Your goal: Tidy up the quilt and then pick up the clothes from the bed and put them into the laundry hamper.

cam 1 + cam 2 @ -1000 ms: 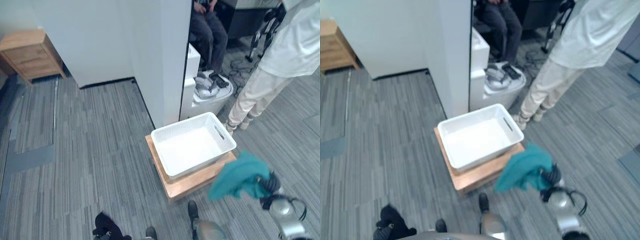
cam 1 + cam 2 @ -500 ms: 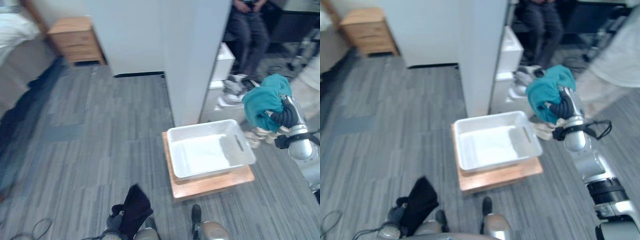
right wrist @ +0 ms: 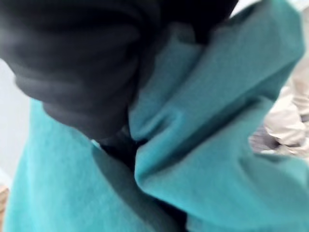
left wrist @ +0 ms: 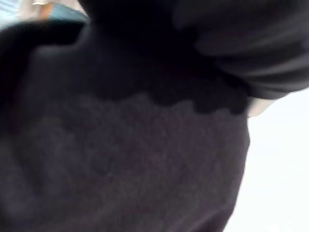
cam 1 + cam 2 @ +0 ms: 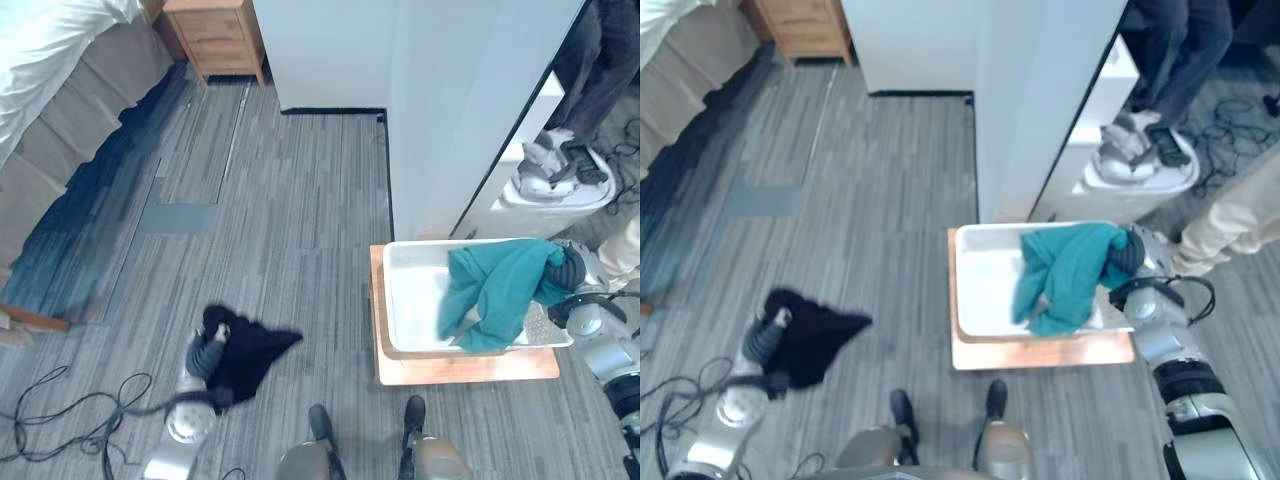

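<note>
Left hand [image 5: 207, 352], nearest, low over the grey floor [image 5: 290, 220]: a black garment [image 5: 245, 355] bunches around it and hangs from it, clear of the floor as far as the eye views show. In the left wrist view the black garment covers the hand; whether the fingers are curled or spread, cannot tell.

Right hand [image 5: 568, 270] at the far right edge of the white laundry hamper [image 5: 412, 300]. A teal garment [image 5: 495, 290] is gathered against the hand and drapes from it down into the hamper, its lower end lying over the hamper's near rim. In the right wrist view the teal cloth folds tight round the dark cover; the fingers are buried in the cloth, so their state cannot be told.

The hamper sits on a low wooden platform [image 5: 470, 366], which lies on the floor just beside the foot of a white partition wall [image 5: 450, 100].

Farther off: bed [image 5: 60, 130] along the left edge of the floor, a wooden nightstand [image 5: 212, 32] at its far end. Beyond the partition, a person's legs [image 5: 1175, 45] by a white round base [image 5: 1140, 175]; another person's trouser leg [image 5: 1235, 220] at the right edge.
</note>
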Robot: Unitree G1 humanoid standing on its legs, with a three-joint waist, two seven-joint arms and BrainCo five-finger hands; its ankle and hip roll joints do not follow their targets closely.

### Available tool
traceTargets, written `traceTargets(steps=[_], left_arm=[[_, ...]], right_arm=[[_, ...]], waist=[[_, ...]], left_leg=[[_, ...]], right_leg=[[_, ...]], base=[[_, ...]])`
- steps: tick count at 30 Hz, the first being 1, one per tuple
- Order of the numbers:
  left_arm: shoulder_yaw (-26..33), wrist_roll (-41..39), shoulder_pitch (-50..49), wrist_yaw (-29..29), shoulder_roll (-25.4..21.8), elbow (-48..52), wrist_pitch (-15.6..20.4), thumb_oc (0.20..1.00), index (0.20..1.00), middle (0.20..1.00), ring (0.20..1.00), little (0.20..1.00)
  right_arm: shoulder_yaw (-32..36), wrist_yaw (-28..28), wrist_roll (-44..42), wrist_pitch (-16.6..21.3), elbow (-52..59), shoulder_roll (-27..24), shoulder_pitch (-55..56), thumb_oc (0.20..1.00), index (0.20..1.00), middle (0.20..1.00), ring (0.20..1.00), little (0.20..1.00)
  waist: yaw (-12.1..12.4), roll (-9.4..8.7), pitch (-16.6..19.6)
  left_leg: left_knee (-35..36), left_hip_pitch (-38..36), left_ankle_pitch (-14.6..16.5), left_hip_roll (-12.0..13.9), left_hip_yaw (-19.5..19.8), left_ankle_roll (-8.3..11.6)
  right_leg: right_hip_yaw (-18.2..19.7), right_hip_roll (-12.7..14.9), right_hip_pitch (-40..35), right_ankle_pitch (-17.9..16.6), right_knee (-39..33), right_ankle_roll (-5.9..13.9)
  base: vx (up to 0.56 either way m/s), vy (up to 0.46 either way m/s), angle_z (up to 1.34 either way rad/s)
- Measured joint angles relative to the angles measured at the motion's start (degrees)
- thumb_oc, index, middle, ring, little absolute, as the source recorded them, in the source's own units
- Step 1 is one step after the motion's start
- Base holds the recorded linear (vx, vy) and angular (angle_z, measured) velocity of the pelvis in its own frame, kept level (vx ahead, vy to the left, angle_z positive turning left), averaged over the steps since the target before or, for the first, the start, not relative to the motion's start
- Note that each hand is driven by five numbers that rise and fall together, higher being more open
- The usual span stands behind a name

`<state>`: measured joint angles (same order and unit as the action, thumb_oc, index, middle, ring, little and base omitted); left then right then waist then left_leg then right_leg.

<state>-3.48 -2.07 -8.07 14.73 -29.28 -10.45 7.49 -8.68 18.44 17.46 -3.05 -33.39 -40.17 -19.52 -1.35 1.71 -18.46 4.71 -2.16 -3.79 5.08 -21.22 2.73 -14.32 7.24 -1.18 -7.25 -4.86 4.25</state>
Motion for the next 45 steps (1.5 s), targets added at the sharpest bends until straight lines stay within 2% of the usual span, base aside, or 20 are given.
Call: traceTargets(steps=[3,6,8,11,14,15,18,20,21,22,23,24,25,29,30,31,35,38,42,45], left_arm=[[1.7,-2.0,4.5,1.3,-0.4,4.3,1.0,0.200,0.200,0.200,0.200,0.200],[1.8,-2.1,6.5,1.5,-2.4,8.2,2.3,0.200,0.200,0.200,0.200,0.200],[1.3,-2.1,8.4,1.3,-2.4,10.4,2.8,0.200,0.200,0.200,0.200,0.200],[-1.3,-1.9,10.4,0.5,-2.7,11.3,3.2,0.200,0.200,0.200,0.200,0.200],[-4.0,-1.1,12.0,-0.5,-3.2,11.4,3.2,0.200,0.200,0.200,0.200,0.200],[-5.7,1.0,13.2,-0.9,-3.6,11.3,3.1,0.200,0.200,0.200,0.200,0.200],[-8.9,5.4,15.8,-1.0,-4.7,11.2,3.0,0.200,0.200,0.200,0.200,0.200],[-11.7,8.5,19.7,-0.8,-3.7,9.5,2.4,0.200,0.200,0.200,0.200,0.200],[-13.4,10.9,22.7,0.9,-2.1,6.3,2.0,0.200,0.200,0.200,0.200,0.200],[-15.2,12.9,26.4,1.9,0.4,0.8,1.2,0.200,0.200,0.200,0.200,0.200],[-16.2,13.9,27.9,2.7,1.8,-1.8,1.1,0.200,0.200,0.200,0.200,0.200],[-17.0,14.5,30.0,3.6,3.8,-5.4,0.8,0.200,0.200,0.200,0.200,0.200],[-17.6,14.3,32.6,4.8,7.9,-11.5,-0.1,0.200,0.200,0.200,0.200,0.200],[-19.0,13.4,34.9,6.1,14.5,-22.9,-2.9,0.200,0.200,0.200,0.200,0.200],[-19.2,13.3,35.1,6.4,15.7,-24.9,-3.5,0.564,0.564,0.564,0.564,0.564],[-19.3,13.4,36.4,6.8,17.5,-29.5,-3.8,1.000,1.000,1.000,1.000,1.000],[-19.1,13.4,38.6,6.4,18.6,-40.8,-5.7,1.000,1.000,1.000,1.000,1.000],[-16.0,10.3,38.2,5.7,18.3,-45.0,-7.6,1.000,1.000,1.000,1.000,1.000],[-14.7,7.2,37.7,5.6,16.2,-41.5,-7.6,1.000,1.000,1.000,1.000,1.000],[-12.9,6.3,35.1,6.0,14.1,-32.1,-6.4,1.000,1.000,1.000,1.000,1.000]], right_arm=[[-3.8,0.1,1.4,-1.0,-5.3,1.0,-1.2,1.000,1.000,1.000,1.000,1.000],[-5.9,0.1,7.2,-1.1,-5.2,0.9,-0.4,1.000,1.000,1.000,1.000,1.000],[-5.9,0.3,13.6,-1.0,-3.6,0.4,1.7,1.000,1.000,1.000,1.000,1.000],[-7.1,-0.1,22.3,-0.4,-2.3,-0.3,7.0,1.000,1.000,1.000,1.000,1.000],[-6.9,-0.5,26.6,-0.2,-2.0,0.1,11.9,1.000,1.000,1.000,1.000,1.000],[-5.8,-0.5,27.5,-0.2,-1.9,0.5,15.5,1.000,1.000,1.000,1.000,1.000],[-2.9,-0.2,27.5,-0.8,-1.0,1.8,20.6,1.000,1.000,1.000,1.000,1.000],[-0.5,0.1,27.4,-0.9,0.1,3.1,25.4,1.000,1.000,1.000,1.000,1.000],[3.0,0.5,27.1,-1.0,3.9,3.9,29.2,1.000,1.000,1.000,1.000,1.000],[2.0,0.5,26.7,-0.8,4.9,4.4,31.4,1.000,1.000,1.000,1.000,1.000],[1.6,0.5,26.3,-0.7,5.0,4.6,32.4,1.000,1.000,1.000,1.000,1.000],[1.3,0.5,26.2,-0.7,4.9,4.8,33.6,1.000,1.000,1.000,1.000,1.000],[-0.3,0.6,25.7,-0.6,3.9,5.0,34.3,1.000,1.000,1.000,1.000,1.000],[-5.5,0.3,24.4,-0.8,0.6,5.6,32.0,1.000,1.000,1.000,1.000,1.000],[-6.0,0.4,24.0,-0.8,0.6,6.0,31.9,1.000,1.000,1.000,1.000,1.000],[-6.1,0.2,22.3,-0.8,0.2,7.3,31.3,1.000,1.000,1.000,1.000,1.000],[-8.0,0.0,19.6,-0.4,-2.0,8.0,29.8,1.000,1.000,1.000,1.000,1.000],[-7.4,0.0,17.7,-0.4,-4.0,8.4,28.6,1.000,1.000,1.000,1.000,1.000],[-7.0,0.0,15.5,-0.5,-7.6,9.1,28.1,1.000,1.000,1.000,1.000,1.000],[-6.9,-0.5,12.7,-0.9,-13.9,11.9,27.6,1.000,1.000,1.000,1.000,1.000]], waist=[[-0.2,1.89,-0.4],[-0.4,2.42,-0.4],[-1.9,2.39,-0.4],[-2.7,2.02,-0.3],[-4.7,1.14,0.1],[-6.9,0.30,0.4],[-9.7,-1.38,2.1],[-14.1,-2.55,3.2],[-14.6,-2.03,3.8],[-17.4,-1.60,4.3],[-18.8,-1.17,5.0],[-19.7,-0.49,5.4],[-21.4,0.68,5.7],[-25.5,3.39,4.8],[-26.2,3.96,4.4],[-27.0,4.63,3.4],[-26.9,5.49,1.8],[-26.2,5.72,1.2],[-23.8,5.37,0.9],[-21.1,3.93,0.8]], left_leg=[[-0.1,0.0,0.0,0.1,0.0,0.03],[-0.1,-0.4,0.0,0.4,0.0,0.05],[-0.1,-1.5,0.1,0.4,0.0,0.22],[0.0,-3.3,0.6,0.3,-0.5,0.67],[0.3,-4.3,1.3,0.3,-1.9,0.86],[0.3,-4.9,1.5,0.3,-3.2,0.97],[0.3,-5.3,2.3,0.4,-6.1,1.40],[0.3,-6.1,2.6,0.4,-8.0,1.80],[0.4,-6.3,2.4,0.6,-8.7,1.63],[0.4,-7.1,3.4,0.8,-11.1,2.19],[0.4,-7.0,3.6,0.8,-11.3,2.42],[0.4,-6.7,3.6,0.7,-11.8,2.42],[0.4,-6.3,3.6,0.5,-12.7,2.46],[0.4,-5.7,3.9,0.0,-16.1,2.43],[0.4,-5.6,4.1,-0.1,-16.8,2.41],[0.4,-5.3,4.1,-0.2,-17.4,2.36],[0.4,-5.0,4.3,0.0,-17.8,2.50],[0.4,-5.1,4.3,0.2,-17.6,2.52],[0.4,-6.0,4.3,0.3,-16.3,2.54],[0.4,-7.8,4.6,0.8,-14.2,2.89]], right_leg=[[-0.1,0.0,-0.1,-0.1,0.0,-0.15],[-0.4,0.0,-0.5,-0.4,0.0,-0.45],[-0.3,-0.2,-1.5,-0.4,0.0,-0.44],[0.8,-0.4,-2.8,-0.5,0.0,-0.34],[2.3,-0.4,-3.0,-0.5,0.0,-0.28],[3.5,-0.5,-2.9,-0.4,-0.3,-0.24],[6.1,-0.5,-1.7,0.4,-0.3,0.47],[8.0,-1.0,-0.7,0.7,-0.3,0.65],[8.6,-1.0,-0.8,0.7,-0.3,0.66],[10.6,-1.2,-0.5,0.7,-0.3,0.75],[11.0,-1.2,0.1,0.8,-0.3,0.61],[11.5,-1.2,0.7,0.8,-0.3,0.53],[12.7,-1.2,1.8,0.6,-0.3,0.78],[15.9,-1.4,4.3,-0.2,-0.3,1.68],[16.5,-1.4,4.8,-0.2,-0.3,1.75],[17.2,-1.4,5.4,-0.4,-0.3,1.97],[17.6,-1.8,6.0,-0.5,-0.3,1.99],[17.3,-1.9,5.8,-0.7,-0.3,1.70],[15.6,-1.7,4.0,-1.0,-0.3,1.22],[13.1,-1.7,0.9,-0.4,-0.3,0.45]], base=[[0.02,0.001,0.02],[0.02,-0.001,0.01],[0.07,-0.018,0.04],[0.08,-0.012,-0.09],[0.07,0.005,-0.31],[0.06,0.018,-0.35],[0.05,0.018,-0.63],[0.07,0.025,-0.46],[0.01,0.021,-0.73],[0.08,0.075,-0.63],[0.05,0.095,-0.62],[0.03,0.098,-0.32],[-0.04,0.075,-0.38],[-0.04,0.065,-0.49],[-0.03,0.027,-0.38],[-0.02,0.017,-0.31],[0.00,0.004,-0.08],[0.01,-0.022,0.05],[0.00,-0.067,0.17],[-0.01,-0.077,0.34]])
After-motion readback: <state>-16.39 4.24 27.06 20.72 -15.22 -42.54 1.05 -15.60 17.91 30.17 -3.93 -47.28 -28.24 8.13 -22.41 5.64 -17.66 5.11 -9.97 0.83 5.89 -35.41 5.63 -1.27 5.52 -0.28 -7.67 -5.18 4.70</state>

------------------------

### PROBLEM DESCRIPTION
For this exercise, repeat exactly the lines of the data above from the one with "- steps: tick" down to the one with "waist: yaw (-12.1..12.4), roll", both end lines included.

### RESULT
- steps: tick count at 30 Hz, the first being 1, one per tuple
- Order of the numbers:
  left_arm: shoulder_yaw (-26..33), wrist_roll (-41..39), shoulder_pitch (-50..49), wrist_yaw (-29..29), shoulder_roll (-25.4..21.8), elbow (-48..52), wrist_pitch (-15.6..20.4), thumb_oc (0.20..1.00), index (0.20..1.00), middle (0.20..1.00), ring (0.20..1.00), little (0.20..1.00)
  right_arm: shoulder_yaw (-32..36), wrist_yaw (-28..28), wrist_roll (-44..42), wrist_pitch (-16.6..21.3), elbow (-52..59), shoulder_roll (-27..24), shoulder_pitch (-55..56), thumb_oc (0.20..1.00), index (0.20..1.00), middle (0.20..1.00), ring (0.20..1.00), little (0.20..1.00)
  waist: yaw (-12.1..12.4), roll (-9.4..8.7), pitch (-16.6..19.6)

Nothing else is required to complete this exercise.